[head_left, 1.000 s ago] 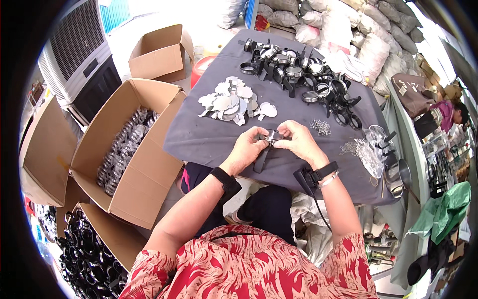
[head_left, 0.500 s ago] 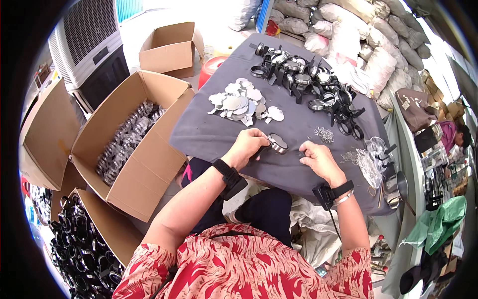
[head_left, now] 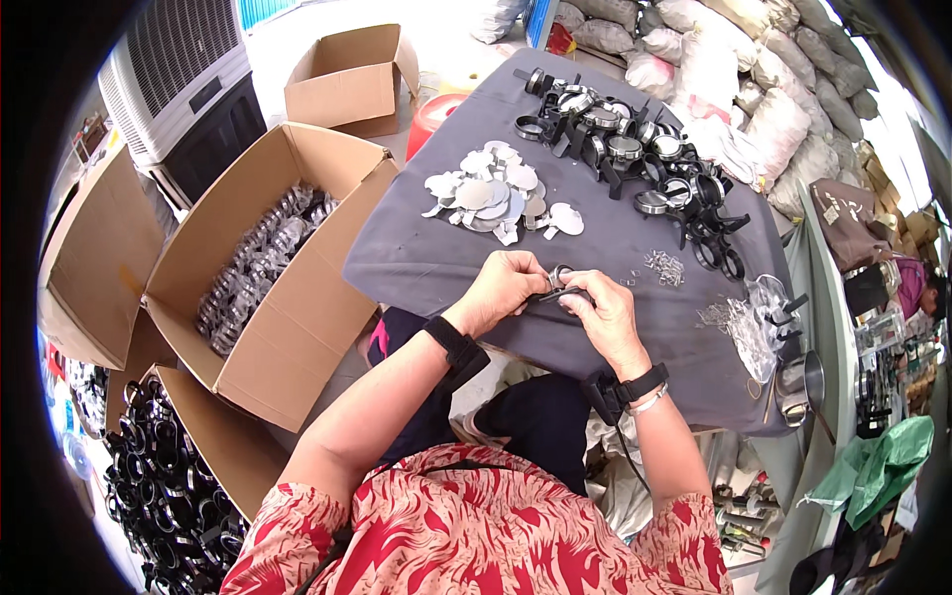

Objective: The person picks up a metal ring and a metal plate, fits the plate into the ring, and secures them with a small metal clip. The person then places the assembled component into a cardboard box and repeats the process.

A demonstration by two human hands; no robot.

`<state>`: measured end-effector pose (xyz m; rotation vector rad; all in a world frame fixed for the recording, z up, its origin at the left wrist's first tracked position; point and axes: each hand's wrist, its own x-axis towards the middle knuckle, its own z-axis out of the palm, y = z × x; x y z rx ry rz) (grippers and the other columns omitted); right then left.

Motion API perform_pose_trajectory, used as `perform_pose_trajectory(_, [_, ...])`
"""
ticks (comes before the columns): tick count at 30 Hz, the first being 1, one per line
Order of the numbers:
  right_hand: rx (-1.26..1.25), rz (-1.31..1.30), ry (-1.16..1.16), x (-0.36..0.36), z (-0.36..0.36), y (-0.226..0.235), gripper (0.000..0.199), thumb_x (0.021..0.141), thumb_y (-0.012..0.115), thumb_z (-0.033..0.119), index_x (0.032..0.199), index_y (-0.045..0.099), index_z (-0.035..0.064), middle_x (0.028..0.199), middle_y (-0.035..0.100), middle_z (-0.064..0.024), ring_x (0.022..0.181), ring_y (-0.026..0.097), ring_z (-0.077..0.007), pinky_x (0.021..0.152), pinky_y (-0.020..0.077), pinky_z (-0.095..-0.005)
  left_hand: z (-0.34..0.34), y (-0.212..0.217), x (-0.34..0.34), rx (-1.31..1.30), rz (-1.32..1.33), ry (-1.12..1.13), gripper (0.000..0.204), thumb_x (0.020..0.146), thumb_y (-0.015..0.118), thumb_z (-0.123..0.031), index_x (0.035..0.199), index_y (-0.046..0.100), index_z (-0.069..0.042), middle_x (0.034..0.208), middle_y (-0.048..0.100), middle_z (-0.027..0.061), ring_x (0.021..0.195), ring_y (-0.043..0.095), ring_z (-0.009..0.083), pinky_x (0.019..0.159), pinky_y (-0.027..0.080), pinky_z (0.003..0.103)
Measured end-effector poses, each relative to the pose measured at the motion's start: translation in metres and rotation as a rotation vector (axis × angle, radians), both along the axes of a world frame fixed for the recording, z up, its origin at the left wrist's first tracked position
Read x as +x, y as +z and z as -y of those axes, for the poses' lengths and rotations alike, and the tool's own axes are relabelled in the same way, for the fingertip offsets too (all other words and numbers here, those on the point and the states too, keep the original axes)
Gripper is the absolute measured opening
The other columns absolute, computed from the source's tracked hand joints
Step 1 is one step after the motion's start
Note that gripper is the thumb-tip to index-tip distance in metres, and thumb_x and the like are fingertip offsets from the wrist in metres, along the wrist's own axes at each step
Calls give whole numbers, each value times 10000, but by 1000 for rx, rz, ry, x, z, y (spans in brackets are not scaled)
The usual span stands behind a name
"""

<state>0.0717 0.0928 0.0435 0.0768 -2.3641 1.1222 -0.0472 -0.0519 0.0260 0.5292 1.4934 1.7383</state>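
Near the six o'clock edge of the grey-covered counter (head_left: 436, 260), both hands meet over one black-and-metal ring piece (head_left: 559, 274). The left hand (head_left: 504, 288) comes to it from nine o'clock, its grip pinching the near side between thumb and fingertips; the right hand (head_left: 607, 312) closes in from about four o'clock, thumb and fingers pressed on the opposite side (the fingers hide much of the piece, so its exact shape is hard to read).

Taking the held piece as the dial's centre, a loose pile of pale flat discs with tabs (head_left: 496, 193) lies at eleven o'clock. At one o'clock spreads a heap of black ring parts (head_left: 625, 149), many with shiny metal rims. Small metal bits (head_left: 664, 268) are scattered near three o'clock, with a clear plastic bag (head_left: 762, 319) farther out that way, and a metal cup (head_left: 793, 387) sits at four, by the counter's edge.

Off the counter, a large cardboard box (head_left: 307, 317) at nine o'clock holds clear-wrapped pieces (head_left: 263, 263); more black rings (head_left: 164, 476) fill a space at eight. A red bucket (head_left: 431, 121) stands toward eleven, and stacked sacks (head_left: 709, 84) rise beyond the counter at one.
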Motion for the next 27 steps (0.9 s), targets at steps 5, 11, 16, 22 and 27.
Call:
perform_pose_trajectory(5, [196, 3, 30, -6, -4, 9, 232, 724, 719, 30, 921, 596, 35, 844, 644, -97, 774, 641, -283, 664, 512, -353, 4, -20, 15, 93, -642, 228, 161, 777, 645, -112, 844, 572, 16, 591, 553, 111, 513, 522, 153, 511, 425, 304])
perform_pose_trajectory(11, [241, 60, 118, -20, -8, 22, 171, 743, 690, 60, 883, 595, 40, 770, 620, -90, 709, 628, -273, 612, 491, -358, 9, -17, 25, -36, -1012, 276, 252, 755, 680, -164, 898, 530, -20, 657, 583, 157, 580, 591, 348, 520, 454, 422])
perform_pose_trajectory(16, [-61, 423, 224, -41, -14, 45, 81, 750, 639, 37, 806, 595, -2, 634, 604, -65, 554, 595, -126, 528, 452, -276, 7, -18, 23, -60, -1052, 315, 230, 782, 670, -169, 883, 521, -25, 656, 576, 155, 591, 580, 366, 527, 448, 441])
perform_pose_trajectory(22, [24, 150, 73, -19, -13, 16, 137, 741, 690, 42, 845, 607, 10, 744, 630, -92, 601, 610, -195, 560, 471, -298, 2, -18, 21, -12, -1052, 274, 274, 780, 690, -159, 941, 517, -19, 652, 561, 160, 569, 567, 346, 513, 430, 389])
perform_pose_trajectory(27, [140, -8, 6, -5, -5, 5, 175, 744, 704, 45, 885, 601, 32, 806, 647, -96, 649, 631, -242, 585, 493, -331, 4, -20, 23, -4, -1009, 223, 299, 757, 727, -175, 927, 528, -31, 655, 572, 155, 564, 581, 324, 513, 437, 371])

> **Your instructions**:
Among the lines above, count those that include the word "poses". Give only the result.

> **Written reply**:
2